Posted by W. E. Krill, Jr. M.S.P.C. on July 11, 2011 at 12:30 PM

 

    Webster’s defines ‘discernment’ like this: “The quality of being able to grasp and comprehend what is obscure.”  The process of spiritual discernment is work; it may not be as much of the case that what God is communicating is obscure rather than our inherent limitations and laziness in understanding God’s desires for us.

 

    We can often see the hand of God in hindsight, maybe years or decades later once we have gathered some important experiences and wisdom. The art of discernment, though, is to pay attention to what is being asked of us in the here-and-now. Since most of us crave intimacy, but want it only on our own terms, it is not a mystery as to why we may avoid working at discerning what God wants from us. Like the small child who knows the directive to pick up their toys is coming, we often do everything in our power to avoid the directive. Or, like the child who is angry and hurt, pushing away the loving and comforting arms of the parent.

 

    Spiritual discernment does take courage and the ability to ‘hold on to yourself’ emotionally. It means making yourself available to listen God, and this may include listening to a variety of people in our life, since God often speaks through those around us.
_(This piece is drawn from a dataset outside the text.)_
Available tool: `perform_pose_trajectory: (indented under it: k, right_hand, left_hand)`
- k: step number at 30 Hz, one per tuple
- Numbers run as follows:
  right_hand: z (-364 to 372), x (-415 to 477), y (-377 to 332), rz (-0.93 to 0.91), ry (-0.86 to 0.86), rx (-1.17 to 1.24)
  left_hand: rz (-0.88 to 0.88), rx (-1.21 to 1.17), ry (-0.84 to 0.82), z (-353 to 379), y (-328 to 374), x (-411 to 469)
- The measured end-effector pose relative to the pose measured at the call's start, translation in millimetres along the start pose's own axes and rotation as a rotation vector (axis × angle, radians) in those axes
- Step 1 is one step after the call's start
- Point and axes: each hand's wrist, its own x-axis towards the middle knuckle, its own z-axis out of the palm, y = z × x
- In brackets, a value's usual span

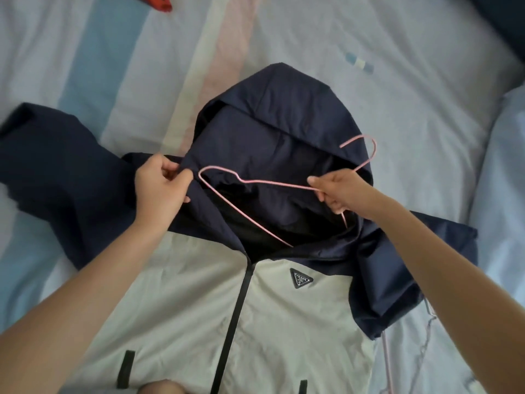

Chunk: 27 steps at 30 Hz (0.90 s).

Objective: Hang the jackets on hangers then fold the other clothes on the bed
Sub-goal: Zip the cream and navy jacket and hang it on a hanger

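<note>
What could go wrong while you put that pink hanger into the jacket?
1. The pink hanger is only partly inside the neck opening, its left end poking out near the left hand. It might snag the dark lining instead of sliding into the shoulder.
2. The right hand grips thin wire near the hook; it could twist or slip.
3. The jacket is zipped, so the narrow opening may bunch the collar.

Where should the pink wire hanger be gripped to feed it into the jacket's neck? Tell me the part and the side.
Grip the pink hanger at its neck, just below the hook, coming from the right, as the right hand does. That leaves the left shoulder loop free to slide under the collar, which the left hand holds open on the jacket.
</note>
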Motion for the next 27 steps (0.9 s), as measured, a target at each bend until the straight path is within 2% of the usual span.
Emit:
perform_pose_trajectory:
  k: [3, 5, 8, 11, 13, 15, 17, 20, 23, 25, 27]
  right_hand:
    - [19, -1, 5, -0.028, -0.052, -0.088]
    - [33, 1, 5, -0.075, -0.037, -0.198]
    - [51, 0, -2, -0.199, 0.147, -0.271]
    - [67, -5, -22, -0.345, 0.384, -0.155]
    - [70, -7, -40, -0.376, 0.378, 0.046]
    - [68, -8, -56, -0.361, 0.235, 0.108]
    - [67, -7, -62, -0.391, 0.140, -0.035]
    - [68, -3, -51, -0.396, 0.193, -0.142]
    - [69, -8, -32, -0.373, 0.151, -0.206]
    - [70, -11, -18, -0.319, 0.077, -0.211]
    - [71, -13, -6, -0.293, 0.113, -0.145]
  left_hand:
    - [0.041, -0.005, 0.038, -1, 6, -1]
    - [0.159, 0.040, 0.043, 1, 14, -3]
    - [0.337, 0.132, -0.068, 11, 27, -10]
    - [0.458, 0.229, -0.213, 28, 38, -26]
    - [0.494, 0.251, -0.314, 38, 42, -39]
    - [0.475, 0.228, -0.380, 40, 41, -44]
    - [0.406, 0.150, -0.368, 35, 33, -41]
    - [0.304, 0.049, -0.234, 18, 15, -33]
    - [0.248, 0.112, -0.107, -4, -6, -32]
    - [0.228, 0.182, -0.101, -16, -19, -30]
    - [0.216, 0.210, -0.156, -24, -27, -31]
Grasping and comprehending requires a good bit of grappling and analysis on our part. And that is work. And yes, I am lazy.

 

    So how do we know that the conclusion we arrive at is a result of spiritual discernment and not just our own imaginings? Spiritual discernment usually results in discovering an uncomfortable truth: being called and not wanting to be called, intense unexplained enthusiasm, willingness to face great odds and tremendous work, feeling an internal compulsion that is not readily of our character, and, not in the least, some kind of suffering. This may be that we give up time or money, turn over our own will, put ourselves our there for ridicule, or find that we have made huge errors in relationship that we must address with our own self confrontation and growth.

 

    Don’t fear discernment; if you engage in it, you will grow in ways that will enable you to carry out the conclusion, and you will be not walking alone.